EN el estudio de Fernando Biderbost (Bilbao 1955), los cuadros son los que mandan. Ellos cogen la batuta y dirigen el espectáculo. Son exigentes, reclaman mimos y dedicación porque les gusta fabricar su propia atmósfera para que cada espectador encuentre un significado diferente. "La pintura es egoísta y yo voy dando lo que el cuadro me va pidiendo", explica Fernando Biderbost. Su obra de estilo expresionista abstracto -lo dice la crítica, no él- habla por sí sola. Porque este artista es un verso libre de la pintura que no se adscribe ni a corrientes ni a tendencias. Su taller de Rekalde es todo un espectáculo. Pintor, dibujante, escultor con montajes de muñecas imposibles... se recrea en la mano amiga, la extremidad de un muñeco sobre unas ruedas en movimiento. Sin embargo, son sus cuadros los que atraen indefectiblemente la mirada del visitante. Una yuxtaposición mágica de colores, dibujos, líneas y manchas con una potencia arrolladora. Por eso no llevan ningún título "porque eso es como poner un cepo al cuadro". Biderbost quiere que su obra vuele sola y eso que habrá pintado más de 3.000 piezas de distintos tamaños y formatos cargadas de tintes realistas pero a la vez con un sutil bagaje onírico.

Este artista no hace series. Cada obra es diferente. Porque a Biderbost, cada cuadro le exige un diálogo permanente para saber hacia dónde quiere dirigirse. El color ha de casar con la forma o quizá no, la forma con las texturas y con las grafías. Su trazo siempre es verdadero. Quizá aleatorio pero no caprichoso.

Biderbost cogió los pinceles hace mas de cuarenta años. "No sabes por qué pintas, pero pintas. No sabes si sufres o te diviertes. Todo ser humano posee el instinto de pintar.

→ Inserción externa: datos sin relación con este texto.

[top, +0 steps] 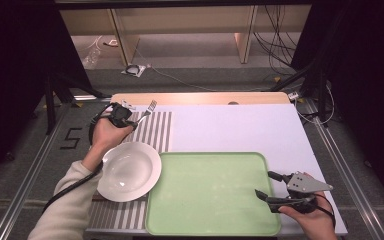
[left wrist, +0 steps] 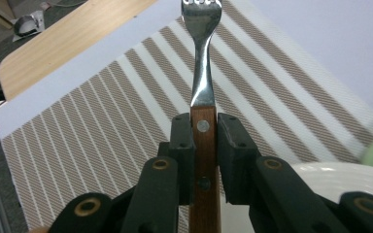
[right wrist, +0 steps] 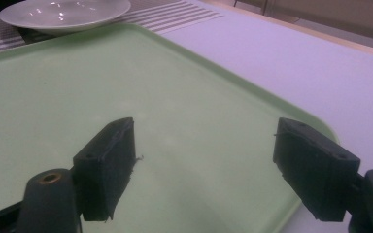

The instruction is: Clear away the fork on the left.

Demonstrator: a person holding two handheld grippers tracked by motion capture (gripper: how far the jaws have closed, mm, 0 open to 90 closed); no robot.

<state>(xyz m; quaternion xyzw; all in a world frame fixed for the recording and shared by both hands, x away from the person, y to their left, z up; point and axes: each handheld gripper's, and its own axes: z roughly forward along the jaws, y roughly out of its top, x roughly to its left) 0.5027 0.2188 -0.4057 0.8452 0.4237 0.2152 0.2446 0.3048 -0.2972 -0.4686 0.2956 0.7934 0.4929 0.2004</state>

Todos los niños garabatean y dibujan lo que ven. ¿No lo has hecho también tú?" interpela. Su trayectoria artística se inicia en los 70 vinculado a los principales movimientos pictóricos bilbainos y realiza su primera exposición en 1975 enmarcado en lo que los especialistas califican como la segunda generación de pintores abstractos del País Vasco.

Trabaja por la mañana con la luz que entra a a raudales por el ventanal de su estudio, y aunque la visita se realiza cuando ya ha anochecido, el color lo inunda todo. "He evolucionado desde el color hasta la luz. Voy buscando eso, modular la luz para que haya algo aéreo", describe, asegurando que antes en el otro taller pintaba siempre con luz artificial. En una pared, una pequeña reproducción de Las Meninas recuerda la particular visión que tiene Biderbost de la pintura. "Este oficio es mejor cuando ofrece una puerta. Por ejemplo Velázquez abre una puerta con Las Meninas y te propone un cambio de punto de vista, la exploración de la realidad circundante o la del interior del propio pintor produciendo sensaciones".

Su cueva mágica está llena de acrílicos, óleos, tintas, lápices... pero no huele a pintura. Huele a arte. Y eso que cada vez es más meticuloso. "Algunos cuadros me llevan un mes de trabajo y otros, tres. Parece que cuanto más viejo me hago, más tiempo tardo", admite sin ningún pesar. La pregunta es obvia. ¿Por qué? "Porque hay más cosas que investigar, tienes más experiencia y gestionar esa experiencia te lleva más tiempo. Como ahora tengo más información, pinto más lento porque quiero llevar el cuadro más lejos y darle todo lo que me pide. Hay que engarzar muchas cosas, la visión aérea, espacial, los colores... y hacer que eso cristalice con naturalidad. Y todo eso cuesta", revela con la naturalidad de un creador incapaz de dejar de crear.